▸ **Directions**
Reproduce the entries below exactly, but only from the line containing "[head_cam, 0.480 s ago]" to the line containing "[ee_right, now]", inclusive.

(Records contained in a dataset)
:::::

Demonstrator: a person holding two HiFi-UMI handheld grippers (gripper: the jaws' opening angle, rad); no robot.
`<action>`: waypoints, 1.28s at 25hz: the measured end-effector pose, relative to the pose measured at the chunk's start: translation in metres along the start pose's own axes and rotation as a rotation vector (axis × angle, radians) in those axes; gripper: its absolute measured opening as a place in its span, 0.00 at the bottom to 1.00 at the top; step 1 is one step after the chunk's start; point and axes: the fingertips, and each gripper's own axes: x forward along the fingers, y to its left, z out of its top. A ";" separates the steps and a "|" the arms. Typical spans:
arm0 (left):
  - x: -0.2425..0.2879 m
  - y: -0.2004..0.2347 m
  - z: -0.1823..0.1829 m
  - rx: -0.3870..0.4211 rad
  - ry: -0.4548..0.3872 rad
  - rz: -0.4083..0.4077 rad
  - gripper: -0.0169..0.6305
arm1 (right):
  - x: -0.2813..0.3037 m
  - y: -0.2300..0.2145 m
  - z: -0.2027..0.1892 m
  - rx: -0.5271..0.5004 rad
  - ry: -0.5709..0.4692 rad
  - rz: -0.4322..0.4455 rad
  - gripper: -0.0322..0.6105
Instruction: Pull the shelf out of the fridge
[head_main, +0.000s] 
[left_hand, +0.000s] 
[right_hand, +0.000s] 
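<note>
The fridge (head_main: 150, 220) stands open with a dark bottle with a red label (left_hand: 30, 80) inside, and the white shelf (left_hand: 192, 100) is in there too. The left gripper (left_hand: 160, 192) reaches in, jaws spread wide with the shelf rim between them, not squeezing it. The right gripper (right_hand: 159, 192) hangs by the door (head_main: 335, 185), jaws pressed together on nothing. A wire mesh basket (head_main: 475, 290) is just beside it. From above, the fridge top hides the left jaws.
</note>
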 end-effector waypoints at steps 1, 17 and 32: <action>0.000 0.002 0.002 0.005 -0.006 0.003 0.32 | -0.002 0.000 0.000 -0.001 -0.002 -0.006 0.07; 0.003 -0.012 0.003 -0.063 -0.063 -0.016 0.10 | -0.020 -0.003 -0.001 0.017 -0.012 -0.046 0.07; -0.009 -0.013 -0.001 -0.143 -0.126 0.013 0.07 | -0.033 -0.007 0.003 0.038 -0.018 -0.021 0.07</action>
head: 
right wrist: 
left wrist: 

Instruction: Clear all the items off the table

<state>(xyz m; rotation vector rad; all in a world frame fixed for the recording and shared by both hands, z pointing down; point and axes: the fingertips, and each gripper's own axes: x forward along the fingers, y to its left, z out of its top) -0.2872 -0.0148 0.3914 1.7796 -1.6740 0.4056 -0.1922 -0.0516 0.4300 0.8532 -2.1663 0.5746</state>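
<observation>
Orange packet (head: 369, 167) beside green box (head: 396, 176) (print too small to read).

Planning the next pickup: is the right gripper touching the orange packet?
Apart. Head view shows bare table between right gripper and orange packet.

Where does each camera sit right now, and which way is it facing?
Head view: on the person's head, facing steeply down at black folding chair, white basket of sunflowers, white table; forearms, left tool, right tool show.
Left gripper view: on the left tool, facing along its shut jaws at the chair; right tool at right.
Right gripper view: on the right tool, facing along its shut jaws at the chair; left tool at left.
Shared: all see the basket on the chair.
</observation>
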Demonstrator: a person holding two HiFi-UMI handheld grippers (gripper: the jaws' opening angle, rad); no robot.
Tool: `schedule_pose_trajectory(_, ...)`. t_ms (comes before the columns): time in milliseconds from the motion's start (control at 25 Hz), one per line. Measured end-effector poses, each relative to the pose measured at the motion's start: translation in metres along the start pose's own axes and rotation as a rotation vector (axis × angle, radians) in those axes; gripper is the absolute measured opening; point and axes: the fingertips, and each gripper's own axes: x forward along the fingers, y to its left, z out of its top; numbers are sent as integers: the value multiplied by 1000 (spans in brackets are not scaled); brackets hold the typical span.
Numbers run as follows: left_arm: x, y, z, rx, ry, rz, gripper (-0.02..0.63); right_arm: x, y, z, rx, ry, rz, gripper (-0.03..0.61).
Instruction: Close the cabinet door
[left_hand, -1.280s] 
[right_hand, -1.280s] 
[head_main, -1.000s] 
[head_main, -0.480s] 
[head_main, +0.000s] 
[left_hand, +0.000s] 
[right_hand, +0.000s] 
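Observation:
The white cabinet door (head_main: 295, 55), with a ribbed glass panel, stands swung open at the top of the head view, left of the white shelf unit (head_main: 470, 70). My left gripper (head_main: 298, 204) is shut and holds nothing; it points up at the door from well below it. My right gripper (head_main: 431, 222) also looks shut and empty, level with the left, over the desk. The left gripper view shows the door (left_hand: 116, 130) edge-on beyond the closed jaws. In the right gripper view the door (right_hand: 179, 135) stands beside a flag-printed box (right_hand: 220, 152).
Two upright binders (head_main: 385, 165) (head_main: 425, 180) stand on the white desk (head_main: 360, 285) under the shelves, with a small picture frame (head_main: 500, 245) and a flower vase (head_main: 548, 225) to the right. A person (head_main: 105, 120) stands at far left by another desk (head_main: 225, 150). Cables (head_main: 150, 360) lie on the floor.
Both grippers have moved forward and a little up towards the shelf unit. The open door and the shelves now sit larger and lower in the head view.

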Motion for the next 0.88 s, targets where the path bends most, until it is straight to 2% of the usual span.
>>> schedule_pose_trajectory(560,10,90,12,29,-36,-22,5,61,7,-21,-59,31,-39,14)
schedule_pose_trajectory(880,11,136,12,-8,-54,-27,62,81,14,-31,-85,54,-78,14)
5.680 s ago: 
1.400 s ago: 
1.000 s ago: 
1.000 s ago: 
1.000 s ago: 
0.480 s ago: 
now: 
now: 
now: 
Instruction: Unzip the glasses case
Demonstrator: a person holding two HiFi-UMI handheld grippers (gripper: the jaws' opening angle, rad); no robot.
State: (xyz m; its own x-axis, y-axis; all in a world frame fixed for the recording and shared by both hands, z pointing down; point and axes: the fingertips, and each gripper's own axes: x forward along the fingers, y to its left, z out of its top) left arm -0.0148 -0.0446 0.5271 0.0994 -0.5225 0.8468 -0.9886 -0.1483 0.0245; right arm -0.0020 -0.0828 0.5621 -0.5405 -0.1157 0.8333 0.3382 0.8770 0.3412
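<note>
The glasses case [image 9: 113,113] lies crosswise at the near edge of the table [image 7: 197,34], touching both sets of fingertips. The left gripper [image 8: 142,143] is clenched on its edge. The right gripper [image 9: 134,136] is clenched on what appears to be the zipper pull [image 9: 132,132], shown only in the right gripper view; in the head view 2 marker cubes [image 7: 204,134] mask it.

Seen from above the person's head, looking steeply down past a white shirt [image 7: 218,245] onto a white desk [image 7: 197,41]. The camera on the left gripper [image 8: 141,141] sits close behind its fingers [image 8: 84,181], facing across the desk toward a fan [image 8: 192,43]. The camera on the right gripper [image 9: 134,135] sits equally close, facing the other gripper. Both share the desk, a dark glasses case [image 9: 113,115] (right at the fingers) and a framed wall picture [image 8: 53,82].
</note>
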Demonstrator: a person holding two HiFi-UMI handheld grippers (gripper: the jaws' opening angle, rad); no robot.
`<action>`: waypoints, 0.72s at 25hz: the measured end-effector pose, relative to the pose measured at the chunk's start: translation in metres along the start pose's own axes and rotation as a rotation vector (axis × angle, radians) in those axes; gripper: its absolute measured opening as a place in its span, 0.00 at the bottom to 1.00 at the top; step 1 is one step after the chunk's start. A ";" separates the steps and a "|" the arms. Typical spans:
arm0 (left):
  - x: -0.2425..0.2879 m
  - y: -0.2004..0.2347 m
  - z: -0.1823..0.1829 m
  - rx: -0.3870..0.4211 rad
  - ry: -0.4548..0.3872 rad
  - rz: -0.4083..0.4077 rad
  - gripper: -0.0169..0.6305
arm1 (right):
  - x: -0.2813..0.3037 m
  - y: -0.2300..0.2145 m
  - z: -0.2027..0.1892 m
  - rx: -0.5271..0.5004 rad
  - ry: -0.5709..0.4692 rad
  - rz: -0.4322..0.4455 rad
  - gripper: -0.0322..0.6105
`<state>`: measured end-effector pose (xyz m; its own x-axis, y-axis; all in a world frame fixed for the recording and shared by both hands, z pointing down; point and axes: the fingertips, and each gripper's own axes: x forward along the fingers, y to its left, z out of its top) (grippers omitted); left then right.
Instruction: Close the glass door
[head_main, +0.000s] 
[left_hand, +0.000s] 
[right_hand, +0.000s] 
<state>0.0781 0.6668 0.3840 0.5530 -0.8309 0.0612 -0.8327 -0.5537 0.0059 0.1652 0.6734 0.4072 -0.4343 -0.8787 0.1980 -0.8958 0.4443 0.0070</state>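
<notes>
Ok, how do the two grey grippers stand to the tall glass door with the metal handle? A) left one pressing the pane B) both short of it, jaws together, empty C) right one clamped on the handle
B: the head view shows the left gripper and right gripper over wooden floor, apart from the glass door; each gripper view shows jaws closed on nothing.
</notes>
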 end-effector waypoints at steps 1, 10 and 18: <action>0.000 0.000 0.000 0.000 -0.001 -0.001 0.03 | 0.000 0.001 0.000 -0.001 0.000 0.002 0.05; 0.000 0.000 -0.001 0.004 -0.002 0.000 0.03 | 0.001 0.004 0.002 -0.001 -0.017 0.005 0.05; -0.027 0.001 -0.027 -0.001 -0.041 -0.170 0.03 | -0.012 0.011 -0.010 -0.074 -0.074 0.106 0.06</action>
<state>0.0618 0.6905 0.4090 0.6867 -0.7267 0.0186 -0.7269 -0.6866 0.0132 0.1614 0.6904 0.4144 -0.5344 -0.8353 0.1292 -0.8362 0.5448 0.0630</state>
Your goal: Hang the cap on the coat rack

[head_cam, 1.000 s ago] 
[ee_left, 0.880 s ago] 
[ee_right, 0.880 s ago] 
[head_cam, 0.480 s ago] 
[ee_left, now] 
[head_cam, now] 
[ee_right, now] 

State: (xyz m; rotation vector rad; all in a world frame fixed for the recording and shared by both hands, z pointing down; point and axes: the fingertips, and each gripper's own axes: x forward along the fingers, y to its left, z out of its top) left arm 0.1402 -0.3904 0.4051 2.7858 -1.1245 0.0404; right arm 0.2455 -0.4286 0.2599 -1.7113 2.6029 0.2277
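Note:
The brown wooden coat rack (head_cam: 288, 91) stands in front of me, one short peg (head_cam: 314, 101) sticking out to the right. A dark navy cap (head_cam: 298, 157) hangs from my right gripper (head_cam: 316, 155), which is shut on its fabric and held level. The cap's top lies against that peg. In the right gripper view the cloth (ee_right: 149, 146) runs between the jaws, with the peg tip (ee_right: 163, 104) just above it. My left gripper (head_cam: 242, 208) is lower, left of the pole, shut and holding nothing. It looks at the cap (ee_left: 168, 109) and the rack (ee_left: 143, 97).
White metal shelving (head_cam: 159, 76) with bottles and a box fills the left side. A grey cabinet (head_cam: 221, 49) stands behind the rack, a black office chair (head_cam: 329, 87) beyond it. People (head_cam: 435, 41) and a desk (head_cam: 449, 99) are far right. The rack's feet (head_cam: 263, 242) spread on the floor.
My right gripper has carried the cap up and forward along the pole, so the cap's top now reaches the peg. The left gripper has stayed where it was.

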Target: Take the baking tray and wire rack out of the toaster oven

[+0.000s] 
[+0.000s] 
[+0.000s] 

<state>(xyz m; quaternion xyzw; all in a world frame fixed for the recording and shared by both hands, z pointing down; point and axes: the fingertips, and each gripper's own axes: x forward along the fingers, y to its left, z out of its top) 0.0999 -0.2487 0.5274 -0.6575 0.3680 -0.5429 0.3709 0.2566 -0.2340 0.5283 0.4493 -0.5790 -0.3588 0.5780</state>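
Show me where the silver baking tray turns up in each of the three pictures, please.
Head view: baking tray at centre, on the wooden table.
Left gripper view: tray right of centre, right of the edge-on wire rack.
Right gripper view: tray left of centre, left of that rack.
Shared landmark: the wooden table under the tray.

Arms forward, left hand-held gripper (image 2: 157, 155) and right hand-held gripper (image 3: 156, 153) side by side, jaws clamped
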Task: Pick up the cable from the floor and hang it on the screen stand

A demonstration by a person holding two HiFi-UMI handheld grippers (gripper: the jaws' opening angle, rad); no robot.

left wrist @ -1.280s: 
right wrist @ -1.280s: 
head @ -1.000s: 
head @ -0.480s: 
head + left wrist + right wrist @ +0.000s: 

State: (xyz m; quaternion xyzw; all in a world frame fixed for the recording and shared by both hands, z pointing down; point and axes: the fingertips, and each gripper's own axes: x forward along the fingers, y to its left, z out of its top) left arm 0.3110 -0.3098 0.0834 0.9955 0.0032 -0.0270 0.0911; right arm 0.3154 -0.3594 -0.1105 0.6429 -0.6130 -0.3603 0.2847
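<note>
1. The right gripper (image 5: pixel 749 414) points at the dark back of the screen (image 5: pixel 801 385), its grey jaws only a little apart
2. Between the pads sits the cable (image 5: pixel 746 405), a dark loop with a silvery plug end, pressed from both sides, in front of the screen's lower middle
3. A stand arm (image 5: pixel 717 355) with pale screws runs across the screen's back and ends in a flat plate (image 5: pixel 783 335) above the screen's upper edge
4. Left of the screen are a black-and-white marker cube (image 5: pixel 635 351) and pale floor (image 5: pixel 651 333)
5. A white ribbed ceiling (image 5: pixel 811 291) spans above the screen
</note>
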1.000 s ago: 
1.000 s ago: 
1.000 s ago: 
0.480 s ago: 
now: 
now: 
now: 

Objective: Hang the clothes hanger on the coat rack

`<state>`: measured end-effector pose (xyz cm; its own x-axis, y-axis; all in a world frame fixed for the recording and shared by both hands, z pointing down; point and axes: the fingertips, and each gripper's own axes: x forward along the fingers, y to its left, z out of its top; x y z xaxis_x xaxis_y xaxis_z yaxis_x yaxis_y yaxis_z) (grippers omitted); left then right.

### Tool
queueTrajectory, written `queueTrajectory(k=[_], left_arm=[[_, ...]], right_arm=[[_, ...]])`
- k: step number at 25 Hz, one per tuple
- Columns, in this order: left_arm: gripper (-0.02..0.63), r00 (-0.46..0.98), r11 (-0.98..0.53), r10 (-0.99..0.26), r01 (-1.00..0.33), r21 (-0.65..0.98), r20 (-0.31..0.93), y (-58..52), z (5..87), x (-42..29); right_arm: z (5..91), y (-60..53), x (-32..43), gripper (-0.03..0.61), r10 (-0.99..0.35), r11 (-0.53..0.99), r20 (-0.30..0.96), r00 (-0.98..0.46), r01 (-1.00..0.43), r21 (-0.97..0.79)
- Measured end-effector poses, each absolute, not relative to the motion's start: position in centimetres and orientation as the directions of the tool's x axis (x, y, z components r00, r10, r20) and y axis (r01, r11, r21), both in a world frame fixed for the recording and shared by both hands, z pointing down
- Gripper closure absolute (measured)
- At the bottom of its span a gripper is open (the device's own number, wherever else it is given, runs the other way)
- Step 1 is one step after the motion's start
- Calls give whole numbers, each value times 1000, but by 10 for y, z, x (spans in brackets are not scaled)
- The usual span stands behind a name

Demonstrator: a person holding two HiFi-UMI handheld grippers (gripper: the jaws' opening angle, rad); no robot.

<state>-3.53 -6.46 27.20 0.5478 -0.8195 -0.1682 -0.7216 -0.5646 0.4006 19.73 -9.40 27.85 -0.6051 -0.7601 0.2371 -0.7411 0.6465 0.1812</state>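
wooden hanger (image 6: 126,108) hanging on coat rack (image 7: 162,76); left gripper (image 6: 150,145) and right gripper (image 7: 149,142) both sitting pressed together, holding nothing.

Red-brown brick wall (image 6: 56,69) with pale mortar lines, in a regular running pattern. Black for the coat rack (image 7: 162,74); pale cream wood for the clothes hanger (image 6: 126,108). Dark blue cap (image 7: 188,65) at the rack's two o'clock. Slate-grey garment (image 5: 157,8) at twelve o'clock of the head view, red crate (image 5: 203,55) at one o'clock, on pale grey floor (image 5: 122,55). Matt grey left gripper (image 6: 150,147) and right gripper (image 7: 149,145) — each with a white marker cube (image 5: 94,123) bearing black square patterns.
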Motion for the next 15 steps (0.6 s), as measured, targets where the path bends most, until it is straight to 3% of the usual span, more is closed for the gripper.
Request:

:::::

▸ **Answer area**
[head_cam, 0.480 s ago] 
[ee_left, now] 
[head_cam, now] 
[ee_right, now] 

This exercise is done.